Modification of spousal support and termination of spousal support are treated differently by the courts, so we will discuss modification of spousal support first.
The answer to the question depends on how the spousal support was established. If a court established the spousal support award, the amount of spousal support can be modified (increased or decreased) if evidence establishes a material change in circumstances since the spousal support award and that modification is appropriate under all the circumstances.
If the spousal support was established through an agreement by the parties, the agreement controls whether the spousal support can be modified or not. If your agreement does not address modification, i.e, if the agreement is “silent” on whether the amount or duration of spousal support can be modified, then the spousal support cannot be modified. If the agreement addresses modification, a court can only modify the spousal support as set forth in the agreement. For example, if the agreement says that spousal support can be increased, then the court cannot reduce the amount of spousal support. If the agreement provides that support can be modified, a court can modify the spousal support; however, the court cannot modify spousal support based on changes that were in the contemplation of the parties at the time they entered into the agreement. By agreement, the parties can also limit the amount by which the spousal support can be modified by the court.
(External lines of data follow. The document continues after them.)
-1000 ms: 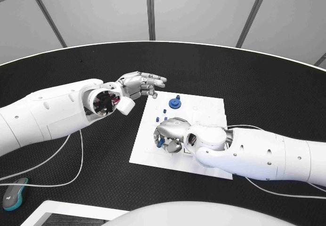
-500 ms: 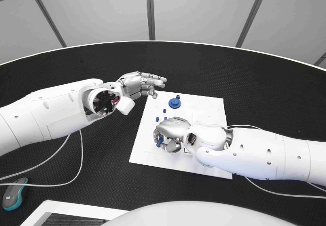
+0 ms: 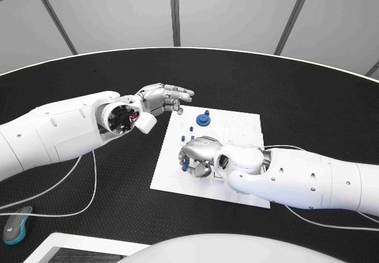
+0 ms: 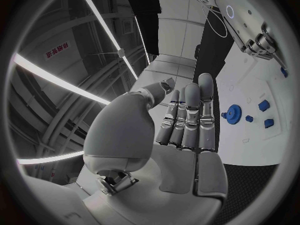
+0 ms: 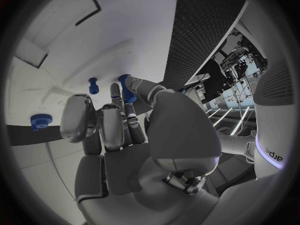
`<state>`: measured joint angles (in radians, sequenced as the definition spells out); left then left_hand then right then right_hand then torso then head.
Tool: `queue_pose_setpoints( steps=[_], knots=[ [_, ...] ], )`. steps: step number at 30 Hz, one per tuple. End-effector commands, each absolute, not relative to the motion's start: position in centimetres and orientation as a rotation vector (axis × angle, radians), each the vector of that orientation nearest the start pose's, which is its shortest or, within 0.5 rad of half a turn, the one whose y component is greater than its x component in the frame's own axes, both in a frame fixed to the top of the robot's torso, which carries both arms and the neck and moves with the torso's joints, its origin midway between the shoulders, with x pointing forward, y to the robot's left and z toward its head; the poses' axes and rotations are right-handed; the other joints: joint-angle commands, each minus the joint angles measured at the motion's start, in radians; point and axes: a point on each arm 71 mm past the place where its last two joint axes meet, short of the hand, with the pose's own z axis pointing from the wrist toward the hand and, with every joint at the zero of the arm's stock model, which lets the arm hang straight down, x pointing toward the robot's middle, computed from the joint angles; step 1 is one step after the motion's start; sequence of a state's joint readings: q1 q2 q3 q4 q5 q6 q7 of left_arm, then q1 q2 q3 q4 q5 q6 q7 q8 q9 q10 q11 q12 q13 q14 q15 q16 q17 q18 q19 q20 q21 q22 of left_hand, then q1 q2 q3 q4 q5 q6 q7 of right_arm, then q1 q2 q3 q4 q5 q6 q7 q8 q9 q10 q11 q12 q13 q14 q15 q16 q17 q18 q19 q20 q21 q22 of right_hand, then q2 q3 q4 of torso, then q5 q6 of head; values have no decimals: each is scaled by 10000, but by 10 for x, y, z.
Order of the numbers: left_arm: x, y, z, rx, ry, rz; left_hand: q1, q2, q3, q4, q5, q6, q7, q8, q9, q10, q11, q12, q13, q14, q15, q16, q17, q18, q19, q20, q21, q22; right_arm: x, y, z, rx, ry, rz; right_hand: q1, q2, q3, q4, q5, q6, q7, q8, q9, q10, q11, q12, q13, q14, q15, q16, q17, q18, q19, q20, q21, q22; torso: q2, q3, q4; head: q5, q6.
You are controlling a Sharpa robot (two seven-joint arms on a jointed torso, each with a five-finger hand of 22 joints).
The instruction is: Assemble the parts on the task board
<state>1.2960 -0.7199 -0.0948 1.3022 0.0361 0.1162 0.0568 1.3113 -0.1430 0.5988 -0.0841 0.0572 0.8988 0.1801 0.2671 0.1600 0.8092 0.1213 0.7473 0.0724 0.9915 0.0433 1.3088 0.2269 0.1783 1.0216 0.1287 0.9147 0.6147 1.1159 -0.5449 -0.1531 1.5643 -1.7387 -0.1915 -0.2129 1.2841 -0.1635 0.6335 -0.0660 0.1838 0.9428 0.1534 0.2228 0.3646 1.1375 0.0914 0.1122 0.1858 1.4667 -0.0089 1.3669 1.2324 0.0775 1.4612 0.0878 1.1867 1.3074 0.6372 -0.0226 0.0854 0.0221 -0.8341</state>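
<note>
Your left hand [image 3: 164, 99] hovers over the black table [image 3: 95, 82] just off the far left corner of the one white task board [image 3: 237, 129], holding nothing, with its fingers extended side by side. On the board you have one round blue geared part [image 3: 204, 118] standing near the far edge and two smaller blue parts [image 3: 191, 130] just nearer than it. Your right hand [image 3: 199, 156] rests low over the board's middle, pinching one blue part [image 5: 127, 87] between thumb and fingers.
</note>
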Motion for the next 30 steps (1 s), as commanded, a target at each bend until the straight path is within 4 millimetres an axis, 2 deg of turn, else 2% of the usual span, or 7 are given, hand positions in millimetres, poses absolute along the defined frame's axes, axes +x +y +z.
queue_pose_setpoints(
  steps=[1, 14, 16, 18, 21, 22, 30],
  knots=[
    [524, 189, -181, -11067, 19076, -16366, -24, 69, -17, 61, -17, -22, 48, -57, 14, -47, 13, -51, 10, -59, 40, -37, -14, 71, -11, 51, -60, -10, 411, -41, -252, -6251, 17596, 7459, -39, -79, -53, 29, 35, -86, 1, -48, -9, -78, -20, -56, -13, 309, 93, -60, -15, 48, 17, 55, -55, 22, 5, 4, 4, 4, -9],
    [524, 190, -181, -11080, 19071, -16343, -24, 69, -17, 61, -17, -22, 48, -57, 14, -47, 13, -51, 10, -59, 40, -37, -14, 71, -11, 51, -60, -10, 408, -44, -248, -6057, 17307, 7673, -80, -148, -62, 35, 47, -154, -12, -97, -24, -149, -24, -58, -22, 291, 93, -97, -62, 60, 0, 63, -111, -10, 6, 14, 6, 0, -6],
    [524, 190, -181, -11088, 19066, -16332, -24, 69, -17, 61, -17, -22, 48, -57, 14, -47, 13, -51, 10, -59, 40, -37, -14, 71, -11, 51, -60, -10, 407, -46, -246, -5942, 17123, 7803, -131, -247, -20, 44, 63, -562, -2, -337, -118, -510, 25, -163, -99, 269, 137, -152, -132, 92, -46, 84, -290, -125, 5, 17, 2, 11, -10],
    [524, 190, -181, -11093, 19062, -16325, -24, 69, -17, 61, -17, -22, 48, -57, 14, -47, 13, -51, 10, -59, 40, -37, -14, 71, -11, 51, -60, -10, 405, -48, -244, -5840, 16942, 7931, -176, -396, -43, 27, 43, -1187, -196, -673, -261, -1033, 130, -320, -220, 197, 205, -329, -388, 172, -186, 142, -765, -437, 4, 22, -3, 12, -17],
    [525, 191, -181, -11095, 19062, -16322, -24, 69, -17, 61, -17, -22, 48, -57, 14, -47, 13, -51, 10, -59, 40, -37, -14, 71, -11, 51, -60, -10, 403, -51, -241, -5728, 16755, 8073, -307, -564, -348, 87, 38, -1793, -382, -998, -382, -1476, 170, -291, -333, 85, 241, -627, -780, 269, -319, 194, -1310, -807, 2, 19, -1, 3, -18],
    [525, 191, -181, -11096, 19062, -16320, -24, 69, -17, 61, -17, -22, 48, -57, 14, -47, 13, -51, 10, -59, 40, -37, -14, 71, -11, 51, -60, -10, 402, -52, -240, -5701, 16713, 8110, -320, -597, -581, 126, -22, -2051, -509, -1105, -443, -1732, 193, -270, -402, 49, 252, -749, -942, 318, -369, 205, -1600, -1009, 2, 16, 0, 0, -19],
    [526, 193, -182, -11134, 19027, -16260, -38, 70, -31, 88, -17, -41, 54, -79, 12, -62, 18, -53, 12, -65, 47, -37, -13, 70, -9, 58, -80, -26, 391, -74, -230, -5181, 16258, 8357, -232, -492, -1419, 336, -144, -1905, -424, -1052, -382, -1987, 186, 100, -558, 21, 248, -952, -1196, 354, -327, 205, -1943, -1279, -17, 16, -12, -29, -19]
  ],
)
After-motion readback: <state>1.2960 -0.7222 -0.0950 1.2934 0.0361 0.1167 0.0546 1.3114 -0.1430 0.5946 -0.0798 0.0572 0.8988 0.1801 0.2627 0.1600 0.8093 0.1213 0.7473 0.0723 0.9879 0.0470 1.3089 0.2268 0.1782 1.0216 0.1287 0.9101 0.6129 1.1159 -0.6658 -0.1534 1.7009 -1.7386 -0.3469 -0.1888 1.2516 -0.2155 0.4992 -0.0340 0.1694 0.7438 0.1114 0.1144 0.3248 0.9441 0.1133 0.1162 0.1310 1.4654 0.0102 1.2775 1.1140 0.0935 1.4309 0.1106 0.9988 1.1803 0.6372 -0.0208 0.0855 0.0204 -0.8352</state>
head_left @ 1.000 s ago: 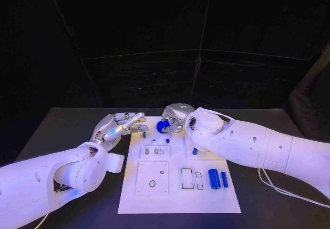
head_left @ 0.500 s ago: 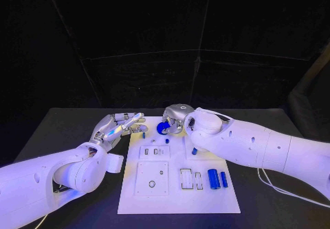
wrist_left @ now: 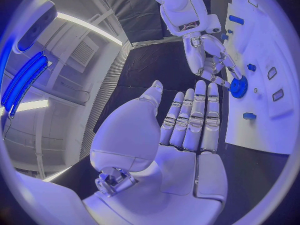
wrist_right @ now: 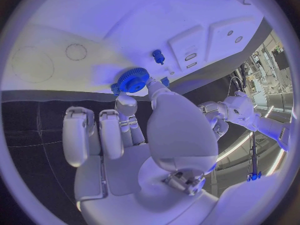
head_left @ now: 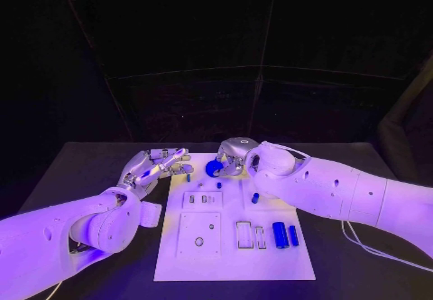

By statute, spousal support is terminated when either party dies, when the party receiving spousal support remarries or when a court finds by clear and convincing evidence that the party receiving spousal support has cohabitated with another person in a situation analogous to marriage for more than one year. Termination is different from modification when it comes to spousal support established by agreement. As set forth above, if an agreement is silent on whether spousal support can be modified, then it cannot. The opposite is true with respect to termination. If the agreement does not expressly state that the termination events in the statute – death, remarriage or cohabitation – do not apply to the agreed spousal support obligation, then the termination events do apply. The Virginia Court of Appeals has held that either the specific terminating event or events must be stated in the agreement or the statutory provision itself must be referenced in the agreement. If not, then spousal support will be terminated upon the happening of one of the terminating events. This is true even if the parties agreement regarding spousal support says that the spousal support will not terminate for any reason. Such language is insufficient to prevent the application of the statutory events that serve to terminate spousal support.